CourtNew Jersey Superior Court — Appellate Division

Martin L. Haines, Mount Holly, for defendants-appellants (James Logan, Jr., Mount Holly, attorney).

Salvatore J. Avena, Camden, for plaintiff-respondent.

Before Judges PRICE, SULLIVAN and FOLEY.

The opinion of the court was delivered by

PRICE, S.J.A.D.

By its appeal the Township of Pemberton seeks to reverse a judgment, entered in favor of plaintiff in the Superior Court, Law Division, in an action in lieu of prerogative writ, by which the court declared void a zoning ordinance of that township purportedly adopted June 4, 1954. By his complaint, filed April 25, 1957, plaintiff challenged the legality of the action of the defendant board of adjustment which, after a public hearing, had denied his application made April 2, 1957 for a variance to permit him to operate public 'picnic grounds' as a commercial venture in an area restricted by the ordinance under attack to residential uses.

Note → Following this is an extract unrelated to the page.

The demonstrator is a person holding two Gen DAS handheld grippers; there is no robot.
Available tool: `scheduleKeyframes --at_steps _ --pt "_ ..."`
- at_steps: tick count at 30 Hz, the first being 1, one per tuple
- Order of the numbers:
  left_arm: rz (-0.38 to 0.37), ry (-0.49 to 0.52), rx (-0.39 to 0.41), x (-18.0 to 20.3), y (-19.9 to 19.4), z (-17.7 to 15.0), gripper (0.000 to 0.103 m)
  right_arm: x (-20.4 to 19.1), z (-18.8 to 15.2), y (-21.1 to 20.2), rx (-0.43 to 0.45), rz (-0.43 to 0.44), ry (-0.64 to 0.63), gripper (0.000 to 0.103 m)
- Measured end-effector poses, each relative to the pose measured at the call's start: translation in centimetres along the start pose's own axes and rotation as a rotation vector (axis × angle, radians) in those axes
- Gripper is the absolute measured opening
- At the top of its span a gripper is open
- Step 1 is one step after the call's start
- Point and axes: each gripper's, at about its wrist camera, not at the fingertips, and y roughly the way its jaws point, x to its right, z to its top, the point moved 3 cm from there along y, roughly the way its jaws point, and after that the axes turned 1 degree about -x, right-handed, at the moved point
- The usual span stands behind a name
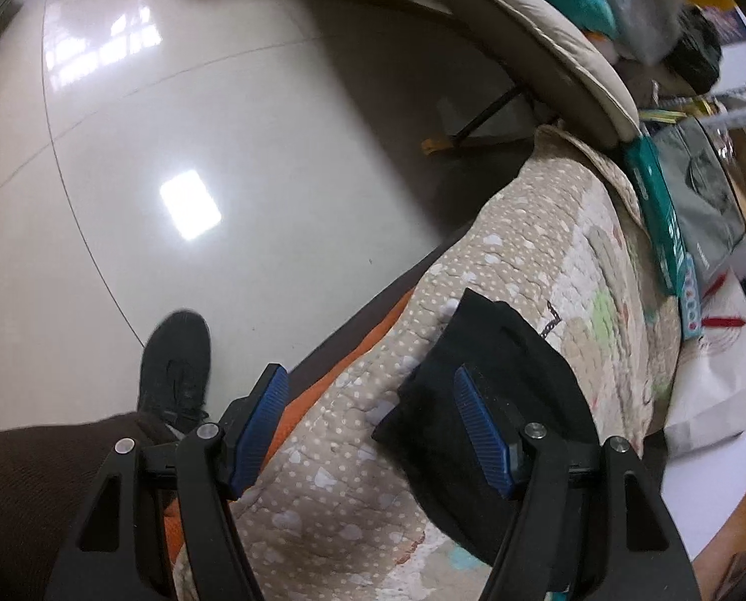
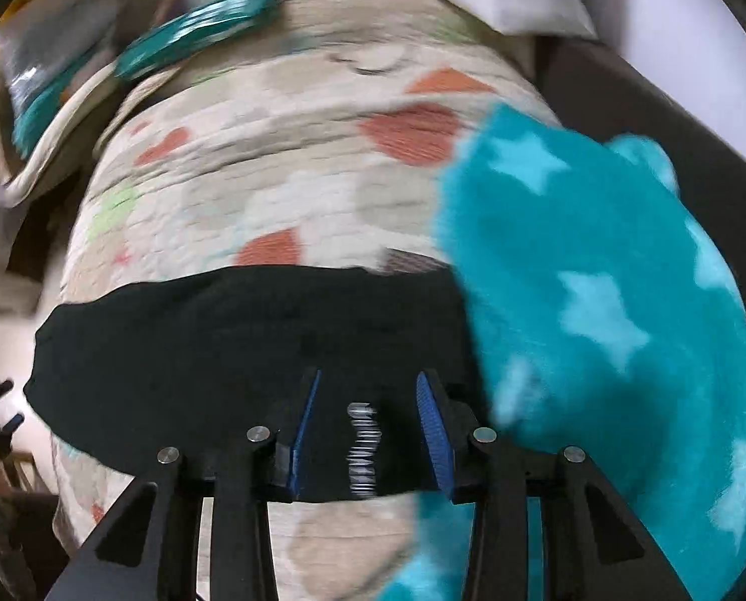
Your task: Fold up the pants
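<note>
- The black pants [image 2: 232,345] lie as a flat folded band on the patterned quilt [image 2: 292,160]; taking the quilt as landmark, they sit at its near end, their long axis running across it from side to side in the right wrist view;
- The right gripper [image 2: 367,435] hangs directly over the pants' near edge, pointing steeply down; its jaws stand partly apart, released, with cloth showing in the gap but neither blue pad pressing on it; the frame is smeared by motion, so I cannot tell whether the tips touch the fabric;
- A teal star-print blanket [image 2: 598,300] covers the quilt's right side in that view and meets the pants' right end; a grab made there could, in my judgement, catch blanket as well as pants;
- In the left wrist view the left gripper [image 1: 373,420] stands wide and released, holding nothing; the pants [image 1: 493,400] lie toward and under its right-hand finger, while the left-hand finger overhangs the quilt's [image 1: 523,230] edge near the floor [image 1: 172,150] and the person's black shoe [image 1: 177,365];
- Judged from this, the right gripper is the nearer and better centred on the pants; the left would need to shift inward over the quilt to bracket the cloth;
- Writing: a teal box [image 1: 663,210] at the quilt's far end carries print too small and skewed to read; no brand or label shows on the pants;
</note>
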Motion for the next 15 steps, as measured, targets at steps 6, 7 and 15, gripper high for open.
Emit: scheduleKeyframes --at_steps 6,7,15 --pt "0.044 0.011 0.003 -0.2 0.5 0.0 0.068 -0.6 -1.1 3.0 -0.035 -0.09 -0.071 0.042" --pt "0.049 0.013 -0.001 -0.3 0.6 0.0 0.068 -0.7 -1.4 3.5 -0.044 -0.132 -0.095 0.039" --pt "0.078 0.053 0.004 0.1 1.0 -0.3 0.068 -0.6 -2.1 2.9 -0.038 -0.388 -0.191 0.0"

On the completion of the testimony in the trial court plaintiff abandoned the first and second counts of his complaint in which he had alleged that, in rejecting his application, the defendant board of adjustment acted 'wilfully' and in 'gross abuse of its discretion,' and relied only on the third count, which incorporated that portion of the first count, reciting plaintiff's application for a permit to operate 'Picnic Grounds,' and then charged that the 'Board of Adjustment, responding to the application hereby (sic) referred to acted ultravires in that the ordinance heretofore referred to was and still is a nullity, more particularly the same never having been duly enacted in the law as required by New Jersey Statutes Annotated.' At the trial plaintiff contended that the ordinance had not been 'introduced' at a township committee meeting and had not 'passed a first reading,' as required by the then applicable law (R.S. 40:49--2, since amended, L.1955, c. 121, N.J.S.A.), nor had it been finally legally adopted as required by said statute.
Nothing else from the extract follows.